Headaches have multiple causes, and for many women, hormones can be major culprits. If you are prone to headaches, fluctuating hormones due to menstruation, pregnancy or menopause can make them worse or increase their frequency. In fact, 60 percent of women report menstrual migraines. Oral contraceptives and hormone-replacement therapies can also cause hormone levels to fluctuate, leading to headaches. Learn the factors that contribute to headaches and what you can do to get help.
Many women experience headaches that are more frequent or severe before or during menstruation. Estrogen and progesterone levels drop right before the start of menstruation and stay low until it ends.
Estrogen levels increase during pregnancy, so some women experience headaches early in pregnancy. These hormone-induced headaches typically subside after the first trimester, but may return after giving birth, when estrogen levels decrease. The physical changes that occur after delivery, along with the stress of having a new baby and lack of sleep, may cause headaches that are more intense than normal.
Pregnant women may experience tension headaches any time during pregnancy, but these headaches aren’t hormone related.
If you’re pregnant or nursing, ask your doctor about the safety of using pain relievers, because some may be harmful to your baby.
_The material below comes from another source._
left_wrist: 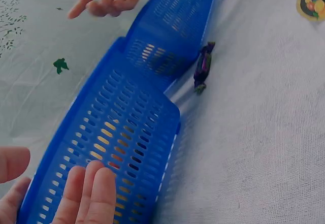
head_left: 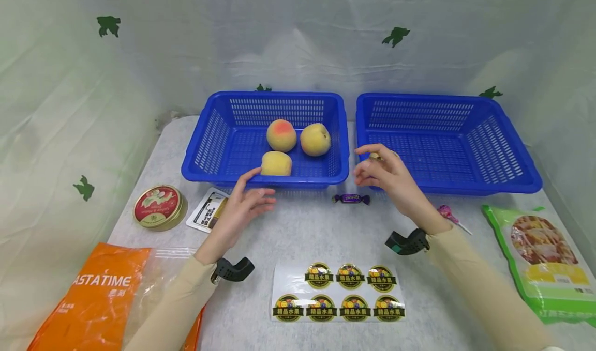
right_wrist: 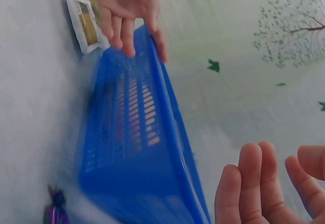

Hormone-related headaches often become more frequent and severe during the years leading up to menopause. Hormones fluctuate and can trigger migraines. Hormone-replacement therapy has mixed results – for some women, headaches improve, but for others, they get worse.
Birth control pills alter the natural rise and fall of hormone levels, so women who use oral contraceptives may experience headaches during the last week of their cycles.
Menstrual or hormonal headaches are similar to regular migraines. These headaches may be preceded by an aura, and women may feel throbbing pain on one side of their heads. They might also experience the following symptoms:
If you have several headaches a month, your doctor may recommend NSAIDs (nonsteroidal anti-inflammatory drugs) or prescription headache medications. A physician can review other medical history to determine which medications will be most effective in treating hormonal headaches. Lifestyle changes, including regular physical activity, relaxation exercises to lower stress, and a healthy diet may also decrease the frequency of headaches.
Women with regular periods should begin taking medication a few days before it starts and continue for two weeks. Physicians may recommend that women with irregular periods or more frequent or severe headaches take medication daily to control symptoms.
Some birth control methods might help with menstrual migraines. If the one you’re taking seems to make them worse, talk with your doctor to see if there’s something that might work differently with your body.
Women’s Medical Associates of Nashville provides expert gynecology and obstetrics services. We can help you reduce the symptoms of menstrual migraines. Contact us today to speak with the most experienced OB/GYNs in Nashville.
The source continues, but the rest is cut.